* PROBLEM DETAILS *
Type out the lines below exactly, from the first through the line holding "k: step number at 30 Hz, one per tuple", and include no pictures.

* EXERCISE MATERIAL *

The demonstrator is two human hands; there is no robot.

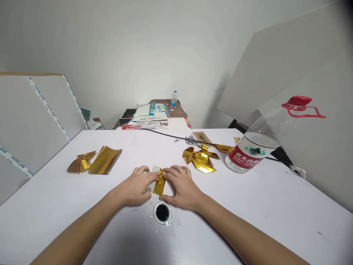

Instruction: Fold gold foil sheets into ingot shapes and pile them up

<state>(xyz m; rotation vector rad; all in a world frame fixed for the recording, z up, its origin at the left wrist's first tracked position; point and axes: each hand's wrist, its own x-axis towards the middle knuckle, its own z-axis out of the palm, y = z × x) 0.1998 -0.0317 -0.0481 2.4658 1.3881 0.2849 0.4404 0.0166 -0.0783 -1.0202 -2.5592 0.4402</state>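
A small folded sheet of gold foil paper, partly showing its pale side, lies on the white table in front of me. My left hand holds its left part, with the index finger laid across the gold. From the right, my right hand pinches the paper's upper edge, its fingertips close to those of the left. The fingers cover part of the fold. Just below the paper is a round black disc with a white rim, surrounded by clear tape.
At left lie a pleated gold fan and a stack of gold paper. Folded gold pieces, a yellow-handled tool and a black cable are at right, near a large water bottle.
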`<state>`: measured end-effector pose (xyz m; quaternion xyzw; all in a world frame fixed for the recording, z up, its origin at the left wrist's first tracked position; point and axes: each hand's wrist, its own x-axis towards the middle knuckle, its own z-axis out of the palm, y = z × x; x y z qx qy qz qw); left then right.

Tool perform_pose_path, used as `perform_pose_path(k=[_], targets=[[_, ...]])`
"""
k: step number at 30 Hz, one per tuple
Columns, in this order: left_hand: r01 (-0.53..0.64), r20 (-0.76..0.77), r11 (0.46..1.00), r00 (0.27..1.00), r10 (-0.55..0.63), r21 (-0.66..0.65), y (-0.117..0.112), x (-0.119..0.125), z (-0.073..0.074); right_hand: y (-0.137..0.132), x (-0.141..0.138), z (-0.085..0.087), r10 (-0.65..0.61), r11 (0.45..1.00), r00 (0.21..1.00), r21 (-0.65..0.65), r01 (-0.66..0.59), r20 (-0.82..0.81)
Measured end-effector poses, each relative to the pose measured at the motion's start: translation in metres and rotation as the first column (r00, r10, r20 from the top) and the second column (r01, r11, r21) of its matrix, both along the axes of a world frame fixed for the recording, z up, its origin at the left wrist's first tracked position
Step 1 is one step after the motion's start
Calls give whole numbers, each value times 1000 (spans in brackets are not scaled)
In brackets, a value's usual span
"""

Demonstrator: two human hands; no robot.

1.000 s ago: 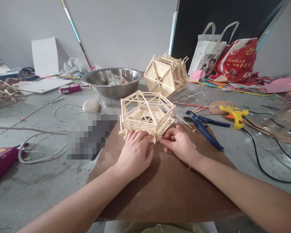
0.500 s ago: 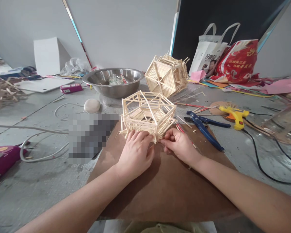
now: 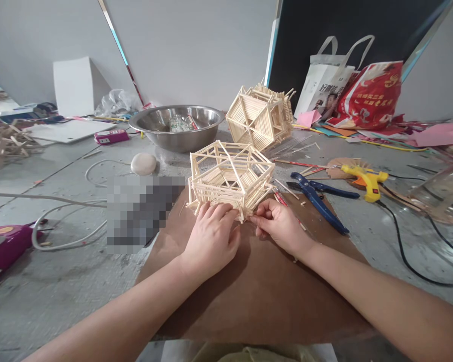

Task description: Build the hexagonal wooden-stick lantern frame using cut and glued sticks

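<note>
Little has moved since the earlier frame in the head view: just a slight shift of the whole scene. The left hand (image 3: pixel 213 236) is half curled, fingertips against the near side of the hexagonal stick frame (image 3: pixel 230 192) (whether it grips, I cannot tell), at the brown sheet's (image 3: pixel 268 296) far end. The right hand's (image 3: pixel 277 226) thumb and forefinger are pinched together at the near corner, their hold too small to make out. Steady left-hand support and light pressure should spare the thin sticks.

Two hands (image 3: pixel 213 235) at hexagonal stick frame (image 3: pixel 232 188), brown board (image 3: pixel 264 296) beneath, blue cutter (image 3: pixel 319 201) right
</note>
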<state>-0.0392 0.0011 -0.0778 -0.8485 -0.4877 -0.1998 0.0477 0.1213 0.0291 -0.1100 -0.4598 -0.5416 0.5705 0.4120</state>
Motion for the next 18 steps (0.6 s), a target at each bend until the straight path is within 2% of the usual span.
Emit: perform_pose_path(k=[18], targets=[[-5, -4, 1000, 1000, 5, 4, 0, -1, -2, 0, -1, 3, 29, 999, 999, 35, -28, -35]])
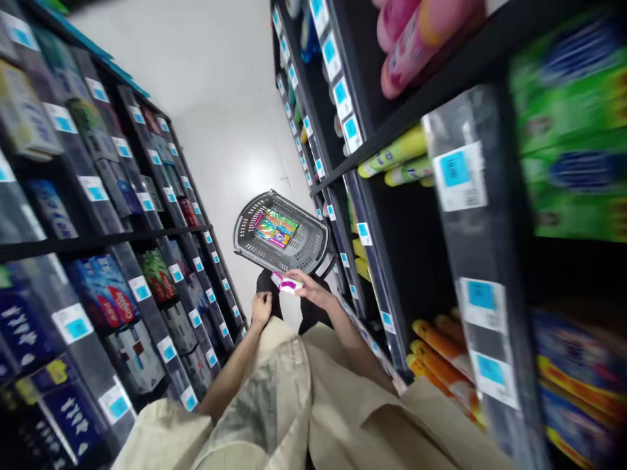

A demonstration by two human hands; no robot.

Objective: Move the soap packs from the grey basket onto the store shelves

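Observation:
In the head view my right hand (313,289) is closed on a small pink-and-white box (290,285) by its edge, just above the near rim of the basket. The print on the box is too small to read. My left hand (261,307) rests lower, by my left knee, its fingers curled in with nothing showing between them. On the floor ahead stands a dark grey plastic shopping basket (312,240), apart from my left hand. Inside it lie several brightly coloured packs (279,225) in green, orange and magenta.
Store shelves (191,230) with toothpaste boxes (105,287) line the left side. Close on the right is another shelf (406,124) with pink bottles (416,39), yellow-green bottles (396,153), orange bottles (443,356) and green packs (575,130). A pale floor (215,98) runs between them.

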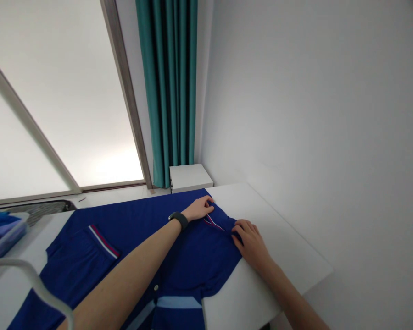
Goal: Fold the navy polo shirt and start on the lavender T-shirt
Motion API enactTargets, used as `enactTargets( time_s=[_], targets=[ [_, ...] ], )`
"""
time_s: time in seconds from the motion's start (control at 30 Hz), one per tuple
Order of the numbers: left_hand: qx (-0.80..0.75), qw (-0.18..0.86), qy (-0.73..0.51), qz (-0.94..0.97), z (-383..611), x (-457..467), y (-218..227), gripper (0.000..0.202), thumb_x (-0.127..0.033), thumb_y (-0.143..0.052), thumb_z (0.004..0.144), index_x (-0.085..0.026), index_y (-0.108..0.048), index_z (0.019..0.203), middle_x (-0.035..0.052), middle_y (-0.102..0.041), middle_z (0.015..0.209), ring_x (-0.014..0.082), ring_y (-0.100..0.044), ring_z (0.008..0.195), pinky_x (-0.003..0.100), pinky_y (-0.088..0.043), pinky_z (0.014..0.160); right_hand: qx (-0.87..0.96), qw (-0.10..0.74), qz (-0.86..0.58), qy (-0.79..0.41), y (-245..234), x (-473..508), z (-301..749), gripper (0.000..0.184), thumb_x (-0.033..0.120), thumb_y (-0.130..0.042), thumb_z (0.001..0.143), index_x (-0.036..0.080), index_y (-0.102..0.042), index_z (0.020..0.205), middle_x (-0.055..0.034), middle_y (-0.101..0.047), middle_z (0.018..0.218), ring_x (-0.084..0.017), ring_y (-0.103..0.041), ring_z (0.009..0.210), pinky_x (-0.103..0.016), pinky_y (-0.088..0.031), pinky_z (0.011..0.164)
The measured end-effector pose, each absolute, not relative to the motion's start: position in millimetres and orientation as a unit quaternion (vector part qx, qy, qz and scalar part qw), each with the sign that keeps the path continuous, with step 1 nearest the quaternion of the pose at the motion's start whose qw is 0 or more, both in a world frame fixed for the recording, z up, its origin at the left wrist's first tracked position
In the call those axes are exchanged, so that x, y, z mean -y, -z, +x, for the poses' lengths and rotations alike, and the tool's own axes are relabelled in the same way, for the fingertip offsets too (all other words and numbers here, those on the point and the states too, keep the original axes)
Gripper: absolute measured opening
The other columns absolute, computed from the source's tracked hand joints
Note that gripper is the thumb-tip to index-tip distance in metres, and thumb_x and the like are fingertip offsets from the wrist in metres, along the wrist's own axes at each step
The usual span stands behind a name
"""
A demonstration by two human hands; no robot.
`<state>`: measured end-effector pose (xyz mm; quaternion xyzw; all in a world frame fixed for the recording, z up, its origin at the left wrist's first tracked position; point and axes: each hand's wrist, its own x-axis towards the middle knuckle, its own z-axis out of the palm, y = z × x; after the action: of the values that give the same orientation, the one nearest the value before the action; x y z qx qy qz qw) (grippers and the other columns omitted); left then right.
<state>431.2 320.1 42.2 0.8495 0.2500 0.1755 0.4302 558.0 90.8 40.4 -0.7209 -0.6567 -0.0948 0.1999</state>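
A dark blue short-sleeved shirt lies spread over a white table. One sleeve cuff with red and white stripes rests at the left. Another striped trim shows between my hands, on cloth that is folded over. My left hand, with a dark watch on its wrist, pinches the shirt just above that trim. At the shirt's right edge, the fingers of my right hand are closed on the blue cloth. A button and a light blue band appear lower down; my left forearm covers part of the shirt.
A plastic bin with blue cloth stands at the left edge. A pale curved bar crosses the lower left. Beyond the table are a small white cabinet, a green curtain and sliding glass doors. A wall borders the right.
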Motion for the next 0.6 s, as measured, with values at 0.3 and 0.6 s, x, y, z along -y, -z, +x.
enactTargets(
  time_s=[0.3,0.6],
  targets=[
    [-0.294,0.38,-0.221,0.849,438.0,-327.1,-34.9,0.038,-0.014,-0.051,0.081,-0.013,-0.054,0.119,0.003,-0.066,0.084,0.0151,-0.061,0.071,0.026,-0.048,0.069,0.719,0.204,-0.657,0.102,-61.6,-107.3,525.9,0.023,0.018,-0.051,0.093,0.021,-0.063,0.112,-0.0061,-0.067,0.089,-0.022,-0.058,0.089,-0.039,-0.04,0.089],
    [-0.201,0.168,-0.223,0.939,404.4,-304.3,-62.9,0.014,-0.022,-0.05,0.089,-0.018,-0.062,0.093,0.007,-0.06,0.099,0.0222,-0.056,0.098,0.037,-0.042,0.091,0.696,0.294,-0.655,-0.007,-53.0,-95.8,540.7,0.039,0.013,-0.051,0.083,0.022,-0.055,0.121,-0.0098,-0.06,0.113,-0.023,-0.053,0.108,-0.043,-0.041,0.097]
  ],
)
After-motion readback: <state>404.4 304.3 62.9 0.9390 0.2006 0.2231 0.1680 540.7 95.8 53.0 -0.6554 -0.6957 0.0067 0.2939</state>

* WRITTEN ANSWER *
The demonstrator is two human hands; there is no robot.


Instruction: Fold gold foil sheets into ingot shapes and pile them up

<state>(xyz m; rotation vector rad; all in a world frame fixed for the recording, z up, its origin at the left wrist's first tracked position; point and axes: each hand's wrist, its own x-axis towards the middle knuckle, its own z-axis out of the palm, y = z × x) 0.1998 -0.0317 -0.0481 2.4658 1.3881 0.2849 0.4404 0.0166 -0.0783 -1.0202 -2.5592 0.4402</state>
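A small folded sheet of gold foil paper, partly showing its pale side, lies on the white table in front of me. My left hand holds its left part, with the index finger laid across the gold. From the right, my right hand pinches the paper's upper edge, its fingertips close to those of the left. The fingers cover part of the fold. Just below the paper is a round black disc with a white rim, surrounded by clear tape.
At left lie a pleated gold fan and a stack of gold paper. Folded gold pieces, a yellow-handled tool and a black cable are at right, near a large water bottle.
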`<state>`: measured end-effector pose (xyz m; quaternion xyzw; all in a world frame fixed for the recording, z up, its origin at the left wrist's first tracked position; point and axes: each hand's wrist, its own x-axis towards the middle knuckle, its own z-axis out of the palm, y = z × x; x y z qx qy qz qw); left then right.

Tool perform_pose_path, used as `perform_pose_path(k=[_], targets=[[_, ...]])`
"""
k: step number at 30 Hz, one per tuple

Now the exercise is complete.